An easy day for sightseeing after yesterday's trek up The Wall. Before I leave the hostel I try and book the train I want to Xi'an, home of the Terracotta Warriors. I'm told the train is full but I could try and get to the station. I've decided not to stay much longer in Beijing as I've come from London and it just all feels too hectic when I want to feel like I'm getting away from that. Getting on the Metro has been a pain, it seems to take forever! Even getting to the train station takes ages. And there's no Metro station near...it doesn't make sense to me.

After a 30 minute walk in heat after six Metro stops I approach Beijing West station. Nothing has prepared me for it's utter vastness. It takes 15 minutes just to find the ticket hall. People are everywhere and so are their elbows. I'm armed with my printed out web guide from the brilliant http://www.seat61.com/ which tells me there should be a English speaking ticket booth in the ticket hall.

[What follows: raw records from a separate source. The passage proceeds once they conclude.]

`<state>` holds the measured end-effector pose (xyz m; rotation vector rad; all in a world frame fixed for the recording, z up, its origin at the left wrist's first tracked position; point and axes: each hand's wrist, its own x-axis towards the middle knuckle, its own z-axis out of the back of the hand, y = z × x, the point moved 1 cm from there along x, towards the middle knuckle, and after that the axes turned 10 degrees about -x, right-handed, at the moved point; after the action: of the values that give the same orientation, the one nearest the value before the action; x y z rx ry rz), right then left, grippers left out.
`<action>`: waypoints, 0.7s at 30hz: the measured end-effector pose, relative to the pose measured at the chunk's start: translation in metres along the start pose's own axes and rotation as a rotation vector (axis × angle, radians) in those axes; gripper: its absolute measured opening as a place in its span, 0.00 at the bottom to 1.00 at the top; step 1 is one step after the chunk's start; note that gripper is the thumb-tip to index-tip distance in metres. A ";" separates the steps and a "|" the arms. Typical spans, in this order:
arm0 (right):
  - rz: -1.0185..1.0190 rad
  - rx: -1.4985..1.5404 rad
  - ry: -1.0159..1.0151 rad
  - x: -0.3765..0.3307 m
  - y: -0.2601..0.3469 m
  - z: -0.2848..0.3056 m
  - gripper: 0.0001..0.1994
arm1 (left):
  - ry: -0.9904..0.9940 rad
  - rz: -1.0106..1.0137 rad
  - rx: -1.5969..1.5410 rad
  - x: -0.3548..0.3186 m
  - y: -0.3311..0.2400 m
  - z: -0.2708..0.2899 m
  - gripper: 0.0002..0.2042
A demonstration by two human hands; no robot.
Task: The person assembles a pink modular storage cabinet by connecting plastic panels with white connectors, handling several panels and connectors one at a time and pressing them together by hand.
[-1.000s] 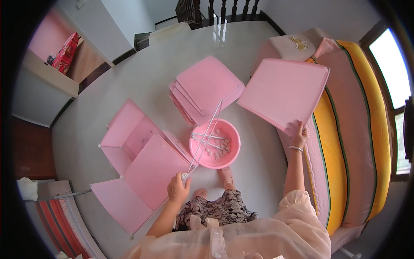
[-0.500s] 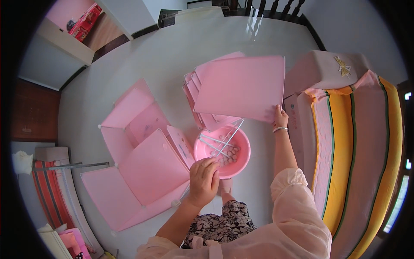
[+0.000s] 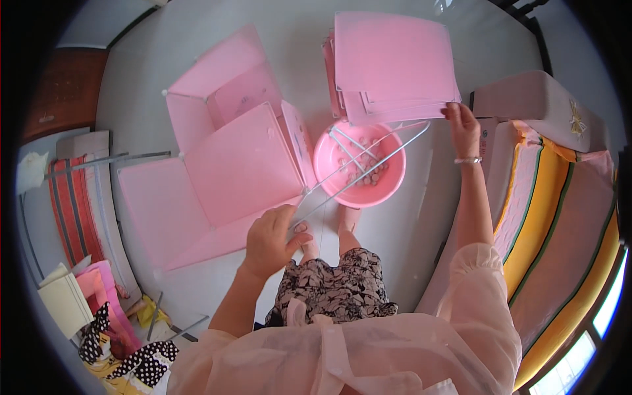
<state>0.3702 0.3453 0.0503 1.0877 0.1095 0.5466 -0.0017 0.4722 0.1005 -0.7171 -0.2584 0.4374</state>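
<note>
My left hand [image 3: 271, 242] is closed on one end of a thin white wire frame [image 3: 395, 150], which slants up and right across a pink basin [image 3: 365, 199]. Small round pale connectors [image 3: 375, 176] lie in the basin, and more thin rods cross above them. Past the basin, my right hand [image 3: 465, 130] pinches the near right corner of a pink panel [image 3: 395, 56] on top of a stack of similar panels. A partly assembled pink panel cube unit [image 3: 237, 168] stands to the left of the basin, with open compartments and white corner joints.
A folded striped mattress [image 3: 553, 197] and a beige padded block [image 3: 526, 99] line the right side. At left are a red striped cushion [image 3: 76, 204], a metal rod rack [image 3: 125, 158] and a heap of clothes [image 3: 125, 342]. My feet stand behind the basin on pale tiles.
The panel in my right hand has come down onto the stack. My left hand has drawn back left with the wire frame, which now stretches out from it. The view has shifted downward.
</note>
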 end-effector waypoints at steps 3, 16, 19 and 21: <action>0.872 -0.573 0.148 -0.062 0.106 -0.042 0.12 | 0.104 0.083 0.035 -0.012 0.031 0.002 0.14; 1.063 -0.443 0.834 -0.182 0.098 -0.084 0.04 | 0.125 -0.308 0.174 -0.033 0.042 -0.017 0.13; 1.012 -0.383 0.816 -0.178 0.093 -0.084 0.03 | 0.114 -0.322 0.122 -0.028 0.043 -0.021 0.13; 0.981 -0.404 0.879 -0.177 0.093 -0.082 0.02 | 0.111 -0.329 0.093 -0.027 0.045 -0.023 0.14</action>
<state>0.1548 0.3607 0.0604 0.3737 0.2167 1.8280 -0.0298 0.4766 0.0506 -0.5921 -0.2449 0.0958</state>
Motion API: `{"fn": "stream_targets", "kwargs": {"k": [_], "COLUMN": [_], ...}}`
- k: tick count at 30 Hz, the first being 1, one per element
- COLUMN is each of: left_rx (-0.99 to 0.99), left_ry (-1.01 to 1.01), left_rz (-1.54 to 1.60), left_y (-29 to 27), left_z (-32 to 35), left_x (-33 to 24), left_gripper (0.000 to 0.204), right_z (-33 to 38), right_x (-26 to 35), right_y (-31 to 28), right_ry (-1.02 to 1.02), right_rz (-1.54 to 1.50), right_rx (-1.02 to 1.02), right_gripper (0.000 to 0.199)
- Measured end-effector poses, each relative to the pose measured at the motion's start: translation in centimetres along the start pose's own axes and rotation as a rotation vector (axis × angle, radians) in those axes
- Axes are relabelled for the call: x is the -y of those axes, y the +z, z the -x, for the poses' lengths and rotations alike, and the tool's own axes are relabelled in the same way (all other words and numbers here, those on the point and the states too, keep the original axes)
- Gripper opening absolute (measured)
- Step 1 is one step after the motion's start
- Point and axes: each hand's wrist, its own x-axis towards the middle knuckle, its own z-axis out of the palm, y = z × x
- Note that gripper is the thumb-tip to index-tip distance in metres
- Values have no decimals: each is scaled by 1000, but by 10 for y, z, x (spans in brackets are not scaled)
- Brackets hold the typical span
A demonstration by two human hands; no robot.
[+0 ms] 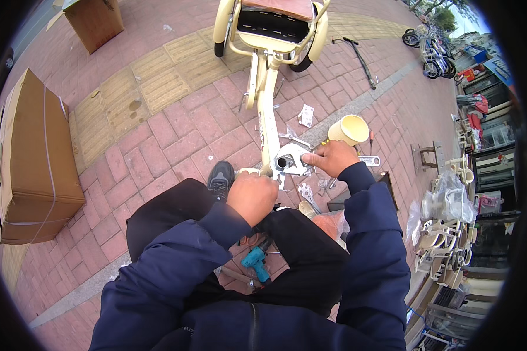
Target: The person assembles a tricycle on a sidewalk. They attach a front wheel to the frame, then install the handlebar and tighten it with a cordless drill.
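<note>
Cream bike frame (267,111) lies on the red bricks (175,134), running from your knees up to its wheels. Your left hand (252,196) is a closed fist at its near end. Your right hand (332,158) pinches the silver tube end (288,161). A teal drill (256,261) sits between your legs.

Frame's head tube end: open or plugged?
Open. The tube end shows a dark hollow bore with nothing inserted; the right hand holds the wrapping beside it.

Long brown strapped carton (35,161) far left; second brown carton (95,20) top left.
</note>
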Motion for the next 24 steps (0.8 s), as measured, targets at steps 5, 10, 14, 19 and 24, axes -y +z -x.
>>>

I don't which one of the 40 booths is going to be it. As people stare, I'm one of the few Westerners trying to buy my own ticket, I wonder up and down. After two turns walking up and down looking at the booths, an LED display flashes up that it's the English speaking booth. Relief as I join the long queue at booth 16. This quickly turns into surprise as a fight breaks out in queue 17 and a policeman comes over to sit on the ledge of the booth to bark down his megaphone at the waiting queue of distressed angry people. Talk about entertainment.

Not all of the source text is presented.